My reply is a mix of the considerations you anticipate. With apologies for brevity:
It’s not clear to me whether avoiding anchoring favours (e.g.) round numbers or not. If my listener, in virtue of being human, is going to anchor on whatever number I provide them, I might as well anchor them on a number I believe to be more accurate.
I expect there are better forms of words for my examples which can better avoid the downsides you note (e.g. maybe saying ‘roughly 12%’ instead of ’12%′ still helps, even if you give a later articulation).

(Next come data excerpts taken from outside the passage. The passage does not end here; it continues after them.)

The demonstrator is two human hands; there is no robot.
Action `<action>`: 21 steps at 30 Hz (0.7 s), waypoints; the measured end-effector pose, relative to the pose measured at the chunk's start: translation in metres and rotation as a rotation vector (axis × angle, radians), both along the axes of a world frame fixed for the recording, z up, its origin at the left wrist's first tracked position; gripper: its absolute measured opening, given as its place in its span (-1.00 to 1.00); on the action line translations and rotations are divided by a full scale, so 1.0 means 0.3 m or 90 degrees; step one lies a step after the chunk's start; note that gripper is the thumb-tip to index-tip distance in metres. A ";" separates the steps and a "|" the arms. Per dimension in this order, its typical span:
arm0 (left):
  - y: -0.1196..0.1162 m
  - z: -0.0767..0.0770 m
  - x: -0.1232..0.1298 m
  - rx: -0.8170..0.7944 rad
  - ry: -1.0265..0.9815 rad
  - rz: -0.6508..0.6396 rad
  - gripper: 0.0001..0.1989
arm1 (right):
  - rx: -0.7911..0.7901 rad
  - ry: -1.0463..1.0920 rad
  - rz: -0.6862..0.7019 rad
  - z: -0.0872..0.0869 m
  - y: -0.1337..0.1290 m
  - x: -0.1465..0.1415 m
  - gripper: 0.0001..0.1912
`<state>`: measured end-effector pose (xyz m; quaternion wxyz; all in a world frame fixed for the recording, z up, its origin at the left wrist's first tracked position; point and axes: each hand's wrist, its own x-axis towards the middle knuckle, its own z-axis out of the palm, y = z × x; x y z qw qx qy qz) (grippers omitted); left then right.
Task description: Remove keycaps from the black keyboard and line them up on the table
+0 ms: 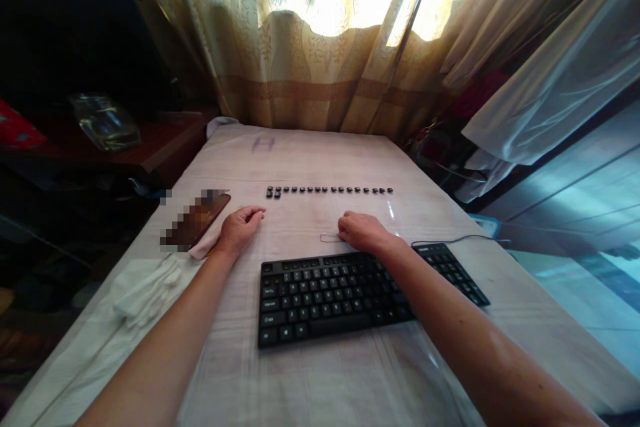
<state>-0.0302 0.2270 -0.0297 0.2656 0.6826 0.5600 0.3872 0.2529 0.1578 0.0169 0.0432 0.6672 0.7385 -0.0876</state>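
A black keyboard [325, 300] lies on the cloth-covered table, with bare slots along its top row at left. My right hand [361, 229] is closed just above its back edge, the fingers pinched on a thin wire loop [329, 237] that sticks out to the left. Farther back, small black keycaps [325, 189] stand in a long row, with two more in front of its left end. Short of that left end rests my left hand [242, 228], its fingers curled and the fingertips together; whatever they may hold is too small to make out.
Left of my left hand lies a phone [213, 217], partly blurred out. A crumpled white cloth [150, 287] is at the table's left side. The keyboard's cable [460, 239] runs off right. Curtains [310, 80] hang behind the table, and a glass jar [107, 123] stands at left.
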 end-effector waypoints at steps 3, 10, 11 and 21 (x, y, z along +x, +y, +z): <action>0.000 -0.002 0.003 0.006 0.013 0.009 -0.73 | 0.031 0.009 -0.020 0.016 -0.004 0.003 -0.85; -0.023 0.008 0.004 0.000 0.007 -0.050 -0.73 | 0.163 0.341 -0.185 0.097 -0.067 0.027 -0.82; -0.033 0.013 0.003 -0.005 0.004 -0.065 -0.71 | 0.155 0.454 -0.224 0.099 -0.085 0.034 -0.82; -0.217 0.060 0.004 -0.046 -0.052 -0.119 -0.49 | 0.065 1.034 -0.421 0.049 -0.280 0.046 -0.80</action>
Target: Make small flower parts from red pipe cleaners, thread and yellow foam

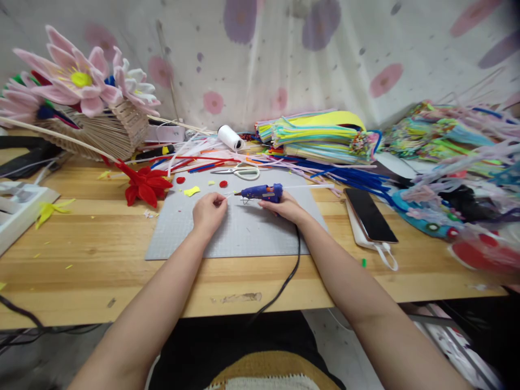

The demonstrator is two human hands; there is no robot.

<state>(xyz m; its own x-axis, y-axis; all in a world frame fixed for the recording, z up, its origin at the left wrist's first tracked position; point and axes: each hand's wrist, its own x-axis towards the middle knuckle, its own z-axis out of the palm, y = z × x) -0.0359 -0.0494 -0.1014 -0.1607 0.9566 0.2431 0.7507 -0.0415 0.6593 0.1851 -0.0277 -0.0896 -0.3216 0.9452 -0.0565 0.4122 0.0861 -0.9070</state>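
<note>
My right hand [284, 207] is wrapped round a blue glue gun [262, 192], its tip pointing left and a pale glue stick out of its back. Opposite the tip, my left hand [210, 212] pinches a thin whitish piece [229, 195], too small to make out well. The tip is close to that piece; whether they touch cannot be told. Both hands are over a grey cutting mat [252, 238]. Red round pieces [223, 184] and a yellow scrap [192, 191] lie on the mat, near scissors [246, 172] with pale handles.
A red flower [145, 185] lies left of the mat, below large pink flowers [83, 81]. Pipe cleaner bundles [320, 132] and a white thread spool [229, 137] line the back. On the right are a phone [370, 215] and coloured craft pieces. The gun's black cable [290, 276] crosses the table's front edge.
</note>
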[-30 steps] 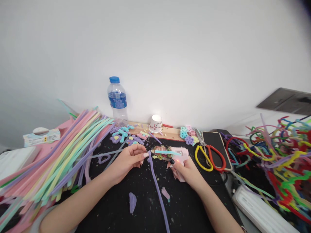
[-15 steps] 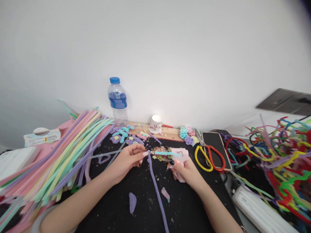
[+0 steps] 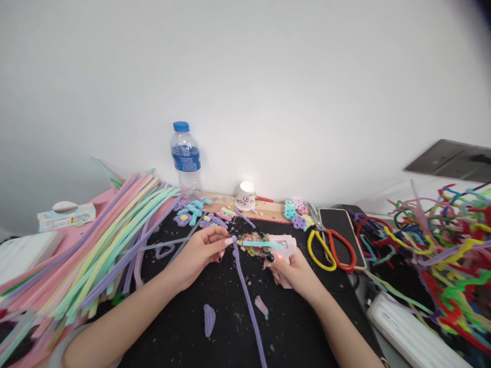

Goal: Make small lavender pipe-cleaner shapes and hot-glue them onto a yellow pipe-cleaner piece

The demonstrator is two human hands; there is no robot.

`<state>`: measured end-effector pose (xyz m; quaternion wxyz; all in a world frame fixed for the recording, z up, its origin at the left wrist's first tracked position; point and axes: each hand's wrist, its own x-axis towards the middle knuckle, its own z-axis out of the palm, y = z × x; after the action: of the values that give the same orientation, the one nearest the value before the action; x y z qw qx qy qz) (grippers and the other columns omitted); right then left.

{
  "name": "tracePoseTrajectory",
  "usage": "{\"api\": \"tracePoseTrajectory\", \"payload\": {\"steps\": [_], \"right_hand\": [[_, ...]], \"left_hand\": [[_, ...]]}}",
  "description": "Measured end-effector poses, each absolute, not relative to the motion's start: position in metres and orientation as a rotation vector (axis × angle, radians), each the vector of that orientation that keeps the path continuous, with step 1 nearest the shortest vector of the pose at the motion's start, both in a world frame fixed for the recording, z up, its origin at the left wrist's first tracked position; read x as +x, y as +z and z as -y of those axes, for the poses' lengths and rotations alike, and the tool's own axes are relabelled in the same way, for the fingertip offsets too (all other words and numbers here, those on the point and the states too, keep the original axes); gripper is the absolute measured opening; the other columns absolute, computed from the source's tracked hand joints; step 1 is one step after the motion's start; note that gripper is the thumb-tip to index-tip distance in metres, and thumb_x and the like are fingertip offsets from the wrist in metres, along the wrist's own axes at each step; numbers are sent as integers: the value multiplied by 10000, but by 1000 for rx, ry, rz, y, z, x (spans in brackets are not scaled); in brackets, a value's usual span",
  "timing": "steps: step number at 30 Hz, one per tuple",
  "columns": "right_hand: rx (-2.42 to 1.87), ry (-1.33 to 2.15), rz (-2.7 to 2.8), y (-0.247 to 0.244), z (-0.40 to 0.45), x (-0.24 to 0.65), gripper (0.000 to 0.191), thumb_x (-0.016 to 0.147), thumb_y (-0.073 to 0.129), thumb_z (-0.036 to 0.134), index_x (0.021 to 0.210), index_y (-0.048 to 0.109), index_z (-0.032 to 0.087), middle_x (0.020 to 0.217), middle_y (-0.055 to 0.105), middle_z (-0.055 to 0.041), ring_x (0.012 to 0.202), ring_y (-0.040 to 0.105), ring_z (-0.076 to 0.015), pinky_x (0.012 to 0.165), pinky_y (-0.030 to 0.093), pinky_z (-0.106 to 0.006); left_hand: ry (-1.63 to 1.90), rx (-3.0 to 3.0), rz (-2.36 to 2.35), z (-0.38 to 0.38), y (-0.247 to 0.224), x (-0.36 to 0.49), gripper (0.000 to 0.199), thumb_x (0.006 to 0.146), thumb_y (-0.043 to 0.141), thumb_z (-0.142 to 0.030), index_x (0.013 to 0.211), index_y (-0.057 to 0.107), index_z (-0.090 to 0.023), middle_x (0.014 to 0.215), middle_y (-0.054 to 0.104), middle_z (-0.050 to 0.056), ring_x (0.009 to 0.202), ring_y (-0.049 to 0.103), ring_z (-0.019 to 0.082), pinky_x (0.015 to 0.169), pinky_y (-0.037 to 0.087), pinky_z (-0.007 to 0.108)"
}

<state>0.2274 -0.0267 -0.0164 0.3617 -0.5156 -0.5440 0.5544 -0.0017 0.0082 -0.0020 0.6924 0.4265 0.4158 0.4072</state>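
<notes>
Between thumb and fingertips, my left hand [image 3: 203, 251] pinches the top end of a purple pipe cleaner [image 3: 247, 296], which hangs down across the black mat [image 3: 172, 327]. My right hand [image 3: 287, 268] is wrapped round a pale pink glue gun [image 3: 283, 243] with a small orange light showing. The gun's front is crusted with coloured fuzz, and its tip points left, close to the pinched end. Whether tip and pipe cleaner touch, I cannot tell. A light blue strip [image 3: 261, 244] lies along the gun. On the mat are a folded purple piece [image 3: 209, 320] and a small pink scrap [image 3: 261, 306].
Pastel pipe cleaners [image 3: 126, 240] are heaped at left, and tangled bright ones [image 3: 448, 255] at right. Scissors [image 3: 332, 250] lie beside a phone [image 3: 343, 232]. A bottle [image 3: 186, 158], a paper cup [image 3: 246, 196] and fuzzy flowers [image 3: 299, 214] line the back. A white power strip [image 3: 410, 327] sits front right.
The glue gun has shifted very slightly to the left in my right hand. My left hand and the purple pipe cleaner have barely moved.
</notes>
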Motion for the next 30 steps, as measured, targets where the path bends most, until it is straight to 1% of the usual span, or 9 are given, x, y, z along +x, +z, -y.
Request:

I’m less fussed about precision re. resilience (e.g. ‘I’d typically expect drift of several percent from this with a few more hours to think about it’ doesn’t seem much worse than ‘the standard error of this forecast is 6% versus me with 5 hours more thinking time’ or similar). I’d still insist something at least pseudo-quantitative is important, as verbal riders may not put the listener in the right ballpark (e.g. does ‘roughly’ 10% pretty much rule out it being 30%?)
Similar to the ‘trip to the shops’ example in the OP, there’s plenty of cases where precision isn’t a good way to spend time and words (e.g. I could have counter-productively littered many of the sentences above with precise yet non-resilient forecasts). I’d guess there’s also cases where it is better to sacrifice precision to better communicate with your listener (e.g. despite the rider on resilience you offer, they will still think ’12%′ is claimed to be accurate to the nearest percent, but if you say ‘roughly 10%’ they will better approximate what you have in mind). I still think when the stakes are sufficiently high, it is worth taking pains on this.
That all makes sense to me—thanks for the answer!
And interesting point regarding the way anchoring may also boost the value of precision—I hadn’t considered that previously.
Also, it occurs to me that giving percentages is itself effectively rounding to the nearest percent; it’s unlikely the cognitive processes that result in outputting an estimate naturally fall into 100 evenly spaced buckets. Do you think we should typically give percentages? Or that we should round to the nearest thousandth, hundredth, tenth, etc. similarly often, just depending on a range of factors about the situation?
(I mean this more as a genuine question than an attempted reductio ad absurdum.)